Blender isn’t a CAD..
..which means parametrized draw is not natively supported (as far as I know). Parametrization makes a 3D software easier to drive / programmatically create shapes that fit together perfectly.
When a software is not parametrized, you rely more on the mouse hand, and your own eyes.
Tricks, tricks..
What is not directly possible in Blender, can be done with some tricks. This is the one thing I learned throughout time. Don’t give up! There’s always some way to achieve what you can dream in your mind.
How I’ve learned Blender so far, is by doing, looking at quite a bunch of Youtube videos, and just grinding through failures. Probably spent so far around 500-1000 hours on Blender. And it’s been a magnifient journey.

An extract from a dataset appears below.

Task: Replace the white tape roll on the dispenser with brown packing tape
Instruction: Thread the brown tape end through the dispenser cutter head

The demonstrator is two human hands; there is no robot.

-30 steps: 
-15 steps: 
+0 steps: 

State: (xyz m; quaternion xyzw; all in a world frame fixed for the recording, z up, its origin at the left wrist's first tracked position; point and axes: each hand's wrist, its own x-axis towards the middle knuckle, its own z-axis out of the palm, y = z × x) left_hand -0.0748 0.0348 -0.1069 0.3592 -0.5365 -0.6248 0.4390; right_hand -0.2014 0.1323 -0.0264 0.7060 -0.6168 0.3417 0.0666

At times, you might feel like it’s a dead-end. Then; a solution comes around the corner, perhaps a few days later; on Stack Overflow forums, or in a video.
Awesome blender learning videos
The tutorial videos done by Blender users are amazing! They’re totally professional level. I recommend looking up:
- Blender Guru youtube channel (all things from simple to advanced)
I wanted variability to the 8-storey office building, but still would like to use cloning (copy-paste of walls). Blender has basically a ways of cloning structures: Duplication and Copy/Paste mechanism.
Blender has support for making drawing scripts in Python. This is a great invention, and the likes of Openstreetmap importer plugin ride on this capability. You can create any kind of object, by various means.
I heard that 2.8x series of Blender has done a MAJOR usability update. Would so be cool to test it out, however it happens that my current laptop’s video card doesn’t support the newer version. So, sticking with what I know, for now.